Burada toprak ve su, kaderlerine terk edilmiştir. Toprak ve suyu üretime
kanalize edecek projeler ve yatırımlar yapmak gerekiyor.
Bosna,
görebildiğim kadarıyla tarım ve hayvancılıkla geçiniyor. Son yıllarda Türkiye
başta olmak üzere turizmden de küçük bir pay almakta. Ama yüzde 40 işsizlik
oranı olan Bosna’yı bunlar rahatlatmamaktadır. Komünist Yugoslavya döneminden
kalma atıl fabrikaların nasıl yeniden üretime kazandırılabileceği üzerinde
çalışma gerekir. Bosna’ya henüz kapitalizm girmemiş, sanayileşme yaşanmamıştır.
Tarıma dayalı sanayinin yolları açılmalıdır.
Bir
ülkenin gelişmesinde insan gücü önemlidir. Savaştan yeni çıkmış Bosna, bu
anlamda zayıftır. Savaş sonrası Bosna ile ekonomik ve kültürel işbirliği yapan
Türkiye, tıpkı Osmanlı’da olduğu gibi burada iskâna önem vermelidir.
Bosna’nın
taşrasında dolaştığınız şehirlerin nüfus azlığından dolayı bir hayalet şehre
benzediğini görürsünüz. Bosna’ya gerek yerleşim, gerek göçle insan akışı
sağlanmalıdır. Bosna’nın geleceği konusunda Aliya İzzetbegoviç’in fikirlerine
başvurulmalıdır. Onun Bosna için yazdıklarına bakılmadan Bosna anlaşılamaz.
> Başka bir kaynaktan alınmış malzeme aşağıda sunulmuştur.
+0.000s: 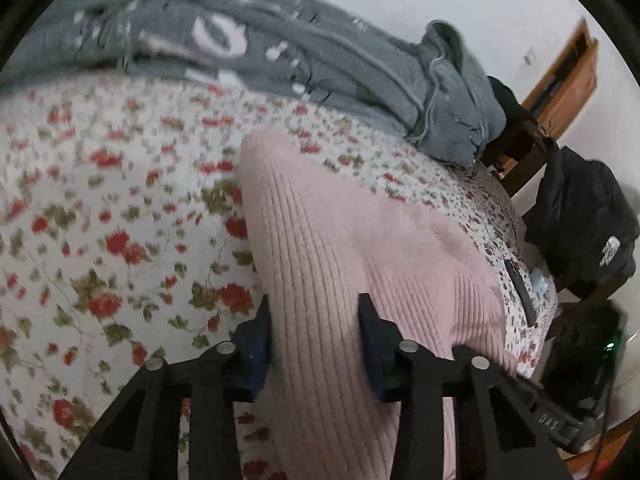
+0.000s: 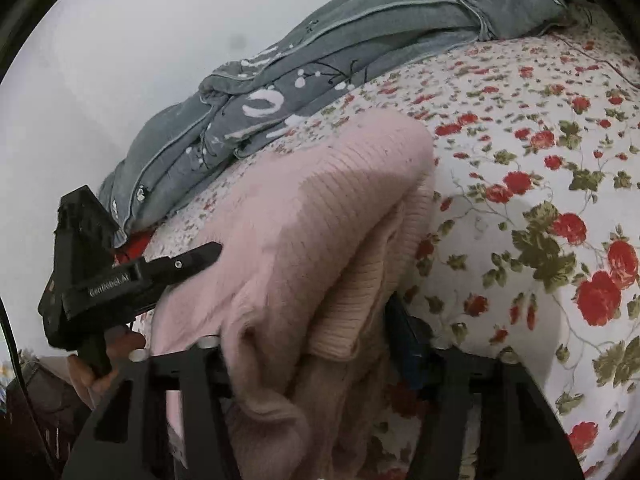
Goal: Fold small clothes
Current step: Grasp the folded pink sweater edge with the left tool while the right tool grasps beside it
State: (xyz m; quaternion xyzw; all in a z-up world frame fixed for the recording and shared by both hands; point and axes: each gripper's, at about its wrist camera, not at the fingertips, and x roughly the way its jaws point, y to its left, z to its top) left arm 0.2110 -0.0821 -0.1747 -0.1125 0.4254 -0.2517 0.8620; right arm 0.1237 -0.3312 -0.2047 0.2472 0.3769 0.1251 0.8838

Ayrıca Bosna denilince Türkiye’de Aliya haklı olarak akla gelmektedir.
Gerçekten de Bosna için Aliya bir şanstı ve Bosna’nın kaderinde önemli bir rol
oynadı.
Aliya’nın
gerek Bosna, gerek İslam hakkındaki fikirleri Balkanlar için de uygulanabilecek
niteliktedir. Bosna ile ilgili yaptığı tanım ve tespitler, Bosna’yı daha iyi
anlamamıza yardımcı olacaktır. “Tarihe Tanıklığım” adlı kitabında Bosna’yı
anlatırken şöyle der: “Bosna
rüyası hakkında bir şeyler söylemek isterim: Onu hep iyi, doğru ve istikamet üzere
olan bir halkın toprağı olarak hayal ettik. Bosna’nın gücü ile onu işgal etmek
için sürekli uğraşan saldırganların güçsüzlüğünün burada yattığına inandık. Bir
gün analiz edildiğinde, Bosna direnişinin bu harikası açığa çıktığında,
görülecektir ki bu sır, halkın ruhlarında ya da karakterlerinde bir yerlerde
yatıyor –bundan eminim-.” (Tarihe Tanıklığım, Sayfa 384)
“Ben
Bosna-Hersek’in bütünlüğünü savunuyorum; bütüncül bir Bosna-Hersek de çok
kültürlü olduğundan, tanım gereği bir İslam devleti olamaz. Yalnız bölünmüş bir
Bosna böyle olabilir ve ateşli bir biçimde Bosna’nın bölünmesi için çalışanlar,
belirli Avrupa devletleri. Bu nedenle Bosna’da İslamî bir devlet oluşturan bir
Avrupa paradoksuyla karşı karşıyayız.”
(Tarihe Tanıklığım, Sayfa 284)
“Bosna’da,
sizin deyiminizle İslamileşme söz konusudur, ancak Hıristiyanlaşma ile aynı
derecede; Bosnalı Katolikler ve Ortodoks Hıristiyanlar arasında görülen dine
yönelik ilginin yenilenmesi biçiminde söz konusudur. Ancak Hıristiyanlaşma,
Hıristiyan Avrupa için hassasiyet konusu olmuyor. Bu, benim anladığım ve
karşısında durmadığım bir şey. Ancak bir noktada sizi düzeltmem gerek: Benim
hoşgörüm, Avrupa değil, İslam kökenlidir. Eğer hoşgörülüysem, öncelikle ve en
çok Müslüman olduğum içindir.” (Tarihe
Tanıklığım, Sayfa 195)
Sonuç
Sonuç olarak
Bosna, dini ve kültürüyle bizim tarihimizin bir parçasıdır. Onların
Balkanlardaki varlığı, bizim varlığımızdır. Bosna’nın içinde bulunduğu durumdan
daha iyi bir duruma çıkması, ancak bizim yönlendirmemiz ve desteklerimizle
olacaktır. “Türkiye güçlü, biz güçlü” diyerek kendilerini Türkiye ile
özdeşleştiren, Osmanlı ile ruh bağı kurarak tarihine sahip çıkan Boşnakların
yalnız olmadıklarını onlara hissettirmek gerekir.
Görebildiğim kadarıyla TİKA, Yurtdışı Türkler, Anadolu Ajansı, Büyükelçiliğimiz ve sivil toplum kuruluşlarımız bu bağlamda çalışmaktadırlar. Bu çalışmaların daha yerinde ve kalıcı olanına önem vermek gerekir. Bosna’da tarihî mekânları onarmak kadar, orada fabrikalar ve işletmeler açmak da o denli önemlidir. Bu anlamda yapılacak çok iş olduğunu düşünüyorum.